* Problem to solve: From the line containing "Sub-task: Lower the" through the last line of the entries below, transcribe each line exactly, excluding any picture.

+--

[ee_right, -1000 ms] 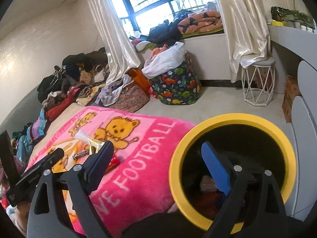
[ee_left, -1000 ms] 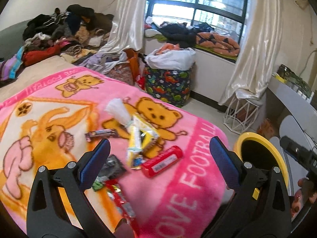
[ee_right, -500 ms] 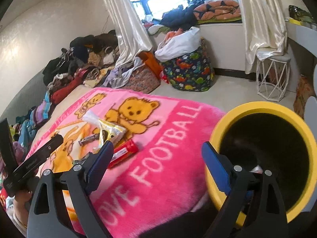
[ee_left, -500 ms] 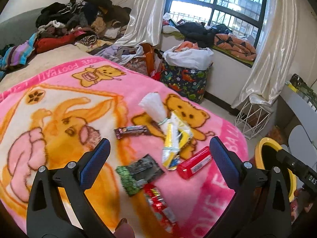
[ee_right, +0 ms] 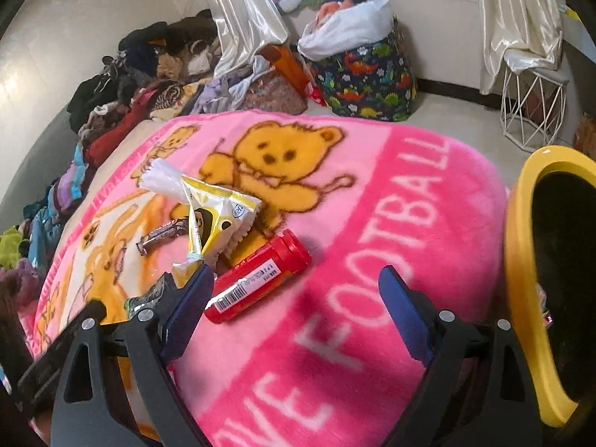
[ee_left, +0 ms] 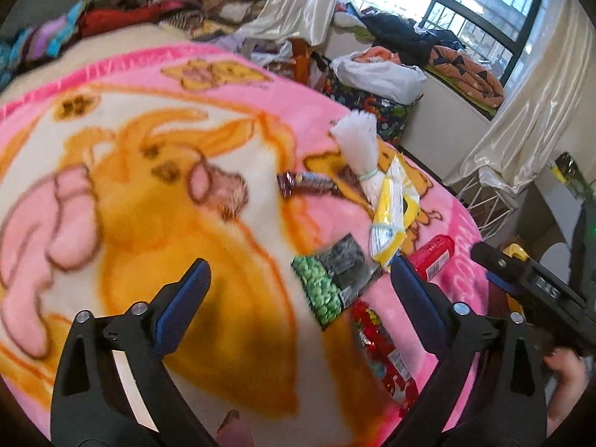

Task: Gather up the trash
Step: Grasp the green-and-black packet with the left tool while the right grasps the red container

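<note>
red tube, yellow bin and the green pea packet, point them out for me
red tube point(ee_right: 260, 273): right wrist view, on the middle of its body.
yellow bin point(ee_right: 521, 260): right wrist view, on its left rim.
green pea packet point(ee_left: 322, 288): left wrist view, on the green printed half.

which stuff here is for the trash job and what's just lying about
For the job: red tube, yellow wrapper, green snack packet, red wrapper, candy bar wrapper, yellow bin.

Lying about: clothes pile, dinosaur hamper, wire stool.
</note>
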A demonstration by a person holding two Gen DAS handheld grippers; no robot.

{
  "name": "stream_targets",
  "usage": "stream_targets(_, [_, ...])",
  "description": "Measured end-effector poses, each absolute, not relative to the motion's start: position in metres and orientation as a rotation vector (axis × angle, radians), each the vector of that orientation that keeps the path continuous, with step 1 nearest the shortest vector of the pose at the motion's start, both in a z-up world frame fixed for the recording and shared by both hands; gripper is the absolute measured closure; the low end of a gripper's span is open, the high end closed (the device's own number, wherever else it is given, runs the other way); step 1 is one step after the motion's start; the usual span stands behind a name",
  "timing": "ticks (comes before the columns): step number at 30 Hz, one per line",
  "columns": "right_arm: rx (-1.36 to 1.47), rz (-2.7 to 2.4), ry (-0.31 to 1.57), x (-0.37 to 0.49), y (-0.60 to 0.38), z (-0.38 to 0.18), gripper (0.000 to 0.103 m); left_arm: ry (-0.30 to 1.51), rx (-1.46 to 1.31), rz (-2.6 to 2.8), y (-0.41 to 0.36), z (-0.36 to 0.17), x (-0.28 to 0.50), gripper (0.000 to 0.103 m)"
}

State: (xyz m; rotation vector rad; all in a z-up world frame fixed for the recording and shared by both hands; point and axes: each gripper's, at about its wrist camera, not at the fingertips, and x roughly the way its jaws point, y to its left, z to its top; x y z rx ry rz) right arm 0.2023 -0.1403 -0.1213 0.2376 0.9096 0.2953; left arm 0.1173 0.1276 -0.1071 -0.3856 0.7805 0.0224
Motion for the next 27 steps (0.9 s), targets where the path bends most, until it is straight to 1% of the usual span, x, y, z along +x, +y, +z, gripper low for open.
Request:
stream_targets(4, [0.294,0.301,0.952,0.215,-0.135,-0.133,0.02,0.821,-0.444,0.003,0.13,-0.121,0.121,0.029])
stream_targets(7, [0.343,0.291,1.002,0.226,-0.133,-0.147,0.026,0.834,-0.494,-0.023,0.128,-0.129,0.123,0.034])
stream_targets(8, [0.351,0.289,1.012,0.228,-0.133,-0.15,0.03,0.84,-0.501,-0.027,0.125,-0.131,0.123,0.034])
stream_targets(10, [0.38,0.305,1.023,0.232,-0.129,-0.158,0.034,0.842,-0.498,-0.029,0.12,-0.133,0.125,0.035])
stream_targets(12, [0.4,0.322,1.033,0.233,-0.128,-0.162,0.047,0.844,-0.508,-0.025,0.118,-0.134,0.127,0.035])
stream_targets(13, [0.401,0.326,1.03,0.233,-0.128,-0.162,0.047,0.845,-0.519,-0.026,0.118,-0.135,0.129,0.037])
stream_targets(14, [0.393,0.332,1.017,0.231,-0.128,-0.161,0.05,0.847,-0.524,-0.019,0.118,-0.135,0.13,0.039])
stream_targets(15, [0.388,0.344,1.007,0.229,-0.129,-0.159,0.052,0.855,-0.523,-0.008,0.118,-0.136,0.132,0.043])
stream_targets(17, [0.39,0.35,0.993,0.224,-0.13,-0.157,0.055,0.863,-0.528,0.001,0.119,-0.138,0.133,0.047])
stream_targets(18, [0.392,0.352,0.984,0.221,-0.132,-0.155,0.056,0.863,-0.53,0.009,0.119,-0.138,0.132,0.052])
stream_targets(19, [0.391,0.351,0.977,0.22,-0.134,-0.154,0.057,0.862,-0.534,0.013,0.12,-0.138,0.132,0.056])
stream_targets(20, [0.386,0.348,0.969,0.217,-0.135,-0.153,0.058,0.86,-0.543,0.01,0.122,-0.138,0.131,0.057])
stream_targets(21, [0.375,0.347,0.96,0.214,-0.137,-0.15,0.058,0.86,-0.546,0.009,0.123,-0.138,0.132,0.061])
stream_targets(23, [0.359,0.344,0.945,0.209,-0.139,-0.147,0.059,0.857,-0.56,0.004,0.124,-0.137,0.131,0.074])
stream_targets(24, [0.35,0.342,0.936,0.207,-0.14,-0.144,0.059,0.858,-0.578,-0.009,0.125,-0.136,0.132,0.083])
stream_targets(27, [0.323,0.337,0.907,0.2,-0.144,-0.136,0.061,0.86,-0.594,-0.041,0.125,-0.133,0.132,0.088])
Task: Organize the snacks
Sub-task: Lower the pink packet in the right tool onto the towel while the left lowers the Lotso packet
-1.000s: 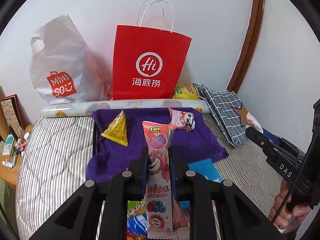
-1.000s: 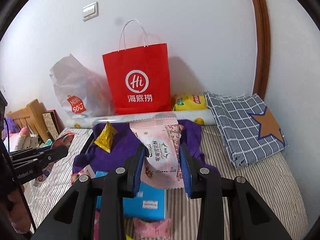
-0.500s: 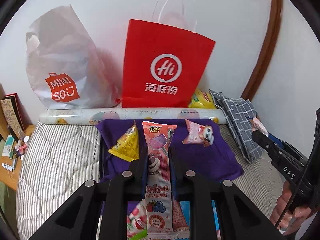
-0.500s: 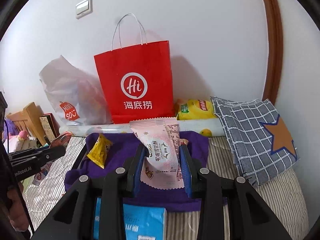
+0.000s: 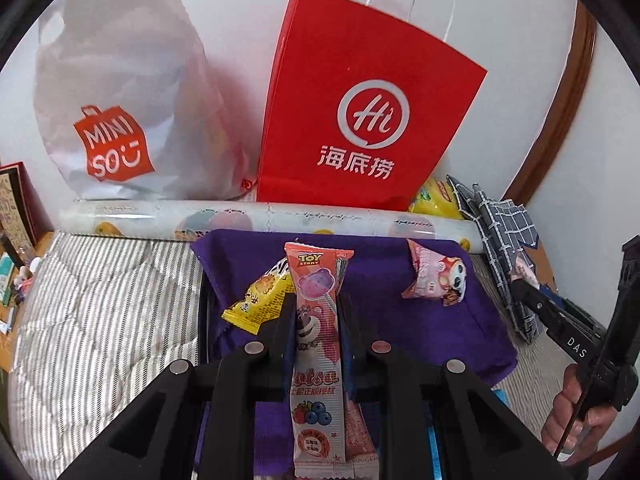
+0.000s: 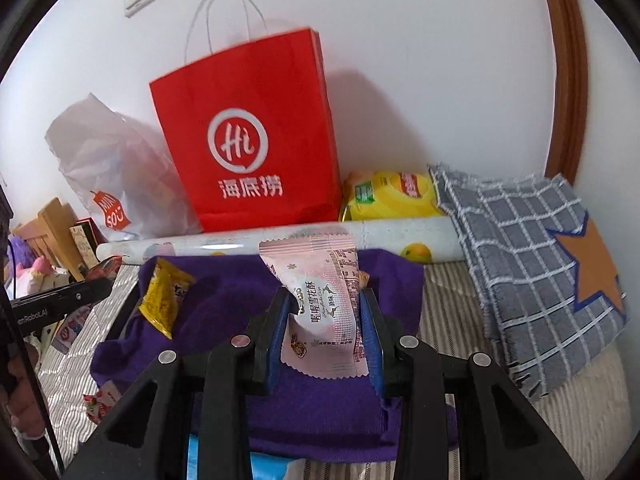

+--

* Task solution:
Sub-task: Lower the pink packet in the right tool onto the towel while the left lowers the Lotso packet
-1.000s: 
-1.000s: 
-0.500s: 
-0.500s: 
+0.000s: 
+0.000s: 

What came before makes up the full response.